Tuesday, September 4, 2012

The IMF and stylized fiction

The IMF has posted their Top 20 list of most popular entries since the launch of the blog. At #3 they have the Ten Commandments of Fiscal Adjustement in Advanced Economies, which is from 2010, but still worth reading, since their views have hardly changed. I am not going to go through the whole list, even though it does merit careful analysis. I want just to point out a few problems with three of the commandments (do they really need the religious analogy?). This 10 Commandments are based on the IMF's views on the stylized facts of fiscal consolidations.

Note that the IMF wants a reduction in debt-to-GDP ratios in the long run (commandment #3), even if nobody knows exactly what is the difference of having a 40% ratio, which they recommend for 'emerging markets' (meaning developing economies), or a 250%, as the UK had during the Napoleonic Wars (here). My first concern is with the idea that consolidation (by which they mean austerity) should be done by cutting spending and not increasing taxes (#4), because this is more conducive to growth.

This is a proposition they repeat in their last Fiscal Monitor (2012: p. 35), where we are told that:
"a number of earlier studies have shown that expenditure-based fiscal consolidations have a more favorable effect on output than revenue-based consolidations, in spite of the standard multiplier analysis … Chapter 3 of the October 2010 World Economic Outlook reaches the same conclusion (IMF, 2010b) and notes that this result is partly because, on average, central banks lower interest rates more in the case of expenditure-based consolidations (perhaps because they regard them as more long-lasting)."
Note, however, that the reason for the superior performance for cutting spending instead of raising taxes (on the rich one would hope) is that the Central Bank does not hike rates in the former case, since it is part of a conservative plan to reduce the size of government (note that the IMF asks for consolidations to be fair, #6, but then wants to cuts social spending, #5). Worse the notion is also based on the idea that lower (higher) spending brings down (up) the rate of interest and leads to crowding in (out) of private investment. The problem is that the evidence for a positive (negative) effect of fiscal deficits (surplus), or public spending increase (reduction), on interest rates, is that it is almost non-existent (see UNCTAD, 2011, chapter 3 for a review).
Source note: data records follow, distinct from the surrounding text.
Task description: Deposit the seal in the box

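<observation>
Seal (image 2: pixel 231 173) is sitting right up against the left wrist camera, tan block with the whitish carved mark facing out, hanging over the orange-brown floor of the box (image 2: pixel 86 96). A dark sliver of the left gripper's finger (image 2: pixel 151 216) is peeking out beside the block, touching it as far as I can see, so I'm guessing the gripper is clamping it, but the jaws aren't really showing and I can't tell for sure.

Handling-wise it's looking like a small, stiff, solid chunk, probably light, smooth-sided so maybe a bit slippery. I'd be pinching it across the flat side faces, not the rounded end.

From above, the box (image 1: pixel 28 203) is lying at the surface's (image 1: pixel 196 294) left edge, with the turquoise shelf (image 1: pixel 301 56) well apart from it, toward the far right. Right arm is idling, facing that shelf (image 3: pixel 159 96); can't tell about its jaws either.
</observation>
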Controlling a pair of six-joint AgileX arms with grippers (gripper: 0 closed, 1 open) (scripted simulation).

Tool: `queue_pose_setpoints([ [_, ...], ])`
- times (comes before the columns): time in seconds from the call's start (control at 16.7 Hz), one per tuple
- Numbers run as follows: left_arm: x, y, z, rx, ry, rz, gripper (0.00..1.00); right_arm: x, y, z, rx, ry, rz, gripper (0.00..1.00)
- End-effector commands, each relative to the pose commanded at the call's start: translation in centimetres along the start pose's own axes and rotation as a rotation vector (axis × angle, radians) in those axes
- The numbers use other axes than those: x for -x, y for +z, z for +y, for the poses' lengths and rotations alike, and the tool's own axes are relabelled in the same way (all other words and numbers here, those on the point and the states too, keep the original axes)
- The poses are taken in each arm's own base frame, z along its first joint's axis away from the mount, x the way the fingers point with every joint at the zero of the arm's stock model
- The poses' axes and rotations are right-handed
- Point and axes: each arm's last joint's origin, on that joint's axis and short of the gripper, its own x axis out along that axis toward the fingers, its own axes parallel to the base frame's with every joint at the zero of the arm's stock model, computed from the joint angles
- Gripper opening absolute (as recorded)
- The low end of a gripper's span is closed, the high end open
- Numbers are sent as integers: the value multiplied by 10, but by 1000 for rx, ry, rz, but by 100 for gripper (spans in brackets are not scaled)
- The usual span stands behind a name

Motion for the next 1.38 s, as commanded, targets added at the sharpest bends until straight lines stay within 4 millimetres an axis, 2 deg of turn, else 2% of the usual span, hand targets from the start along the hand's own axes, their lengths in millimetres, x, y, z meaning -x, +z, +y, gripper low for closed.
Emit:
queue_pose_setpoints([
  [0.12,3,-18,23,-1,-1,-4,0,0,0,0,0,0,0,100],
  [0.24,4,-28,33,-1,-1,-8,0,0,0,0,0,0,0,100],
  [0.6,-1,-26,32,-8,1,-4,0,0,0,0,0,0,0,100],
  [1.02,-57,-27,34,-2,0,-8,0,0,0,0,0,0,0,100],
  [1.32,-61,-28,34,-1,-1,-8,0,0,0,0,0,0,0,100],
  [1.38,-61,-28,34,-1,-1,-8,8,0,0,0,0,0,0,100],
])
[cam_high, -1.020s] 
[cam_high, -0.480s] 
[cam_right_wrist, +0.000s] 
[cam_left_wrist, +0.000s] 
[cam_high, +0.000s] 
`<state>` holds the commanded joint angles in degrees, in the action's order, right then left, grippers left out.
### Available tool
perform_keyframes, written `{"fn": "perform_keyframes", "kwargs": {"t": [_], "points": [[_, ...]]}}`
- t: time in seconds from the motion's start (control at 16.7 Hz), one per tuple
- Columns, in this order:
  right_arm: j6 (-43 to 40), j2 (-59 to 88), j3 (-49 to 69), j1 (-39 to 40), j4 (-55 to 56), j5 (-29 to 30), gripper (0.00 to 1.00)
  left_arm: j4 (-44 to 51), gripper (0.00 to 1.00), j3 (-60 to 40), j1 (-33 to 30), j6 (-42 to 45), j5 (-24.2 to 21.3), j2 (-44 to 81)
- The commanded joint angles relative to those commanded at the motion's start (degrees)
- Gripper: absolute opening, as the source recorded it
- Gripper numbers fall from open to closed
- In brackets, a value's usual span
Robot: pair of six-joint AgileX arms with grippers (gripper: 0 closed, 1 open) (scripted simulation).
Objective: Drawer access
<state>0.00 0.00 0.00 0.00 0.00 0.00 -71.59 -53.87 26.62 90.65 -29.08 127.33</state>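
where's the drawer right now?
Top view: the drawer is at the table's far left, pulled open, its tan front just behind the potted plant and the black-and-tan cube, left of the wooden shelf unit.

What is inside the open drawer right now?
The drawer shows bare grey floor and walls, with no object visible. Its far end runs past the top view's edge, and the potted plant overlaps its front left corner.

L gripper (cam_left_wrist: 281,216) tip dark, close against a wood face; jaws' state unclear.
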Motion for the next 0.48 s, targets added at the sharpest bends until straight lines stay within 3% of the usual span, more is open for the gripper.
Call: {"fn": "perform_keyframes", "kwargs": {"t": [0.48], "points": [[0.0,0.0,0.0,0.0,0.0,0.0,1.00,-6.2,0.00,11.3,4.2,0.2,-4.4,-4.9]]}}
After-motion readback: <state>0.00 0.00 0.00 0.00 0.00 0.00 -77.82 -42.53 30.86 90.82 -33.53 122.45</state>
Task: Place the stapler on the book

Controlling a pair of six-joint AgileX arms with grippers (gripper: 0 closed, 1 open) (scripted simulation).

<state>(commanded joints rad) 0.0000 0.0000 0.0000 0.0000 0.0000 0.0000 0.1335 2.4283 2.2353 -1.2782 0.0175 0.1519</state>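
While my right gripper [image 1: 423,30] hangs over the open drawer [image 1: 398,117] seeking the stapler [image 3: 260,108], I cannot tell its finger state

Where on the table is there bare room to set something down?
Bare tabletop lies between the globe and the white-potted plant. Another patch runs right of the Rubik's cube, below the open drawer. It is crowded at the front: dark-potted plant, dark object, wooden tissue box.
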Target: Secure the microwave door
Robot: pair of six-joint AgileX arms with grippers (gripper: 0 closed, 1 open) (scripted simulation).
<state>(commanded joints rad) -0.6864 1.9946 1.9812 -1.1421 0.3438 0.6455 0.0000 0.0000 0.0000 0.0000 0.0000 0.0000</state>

The other point is related to the last commandment (#10), which says that you should coordinate your macroeconomic policies with other countries. I'm not even going to deal with the problems of coordination. My problem is that the arguments tend to be based on the Mundell-Fleming (MF) model (the ISLMBP with perfect capital mobility), which suggests that fiscal policy is less efficient in a small open economy. In this case, fiscal policy raises the rate of interest, with capital mobility, pressures for inflows lead to an appreciation of the currency, and lower trade surpluses. Instead of crowding out, meaning lower investment, one gets lower output from the external accounts. That's why they say in their last Fiscal Monitor that "in line with the theory, fiscal multipliers tend to be smaller in more open economies" (2012, p. 33).

Again this depends on a weak empirical relation. In the United States seldom is the case that expansionary fiscal policy causes higher rates of interest. In fact, the policy of the strong dollar, with the impact on manufacturing output and exports, has often been detached from fiscal expansionism or higher rates of interest (e.g. the Clinton years in which a strong dollar went hand in hand with fiscal consolidation and monetary easing to feed the dot-com bubble).

Finally, note that even small open economies in several periods were able to have very effective fiscal policies, because in spite of relatively flexible exchange rates, they used capital controls to avoid the effects of volatile capital flows on their external accounts. In this sense, the world of relatively regulated capital flows, rather than of fixed exchange rates (even if sometimes the two are confounded as a result of the Bretton Woods arrangement), seems to be more conducive to effective fiscal policy. So the lesson should not be that small open economies cannot do effective fiscal policy, but that capital controls (which they are not quite okay with contrary to what you might have heard, but I leave for another post) are necessary.

PS: For a more consistent theoretical critique of the MF model see Serrano and Summa (2012).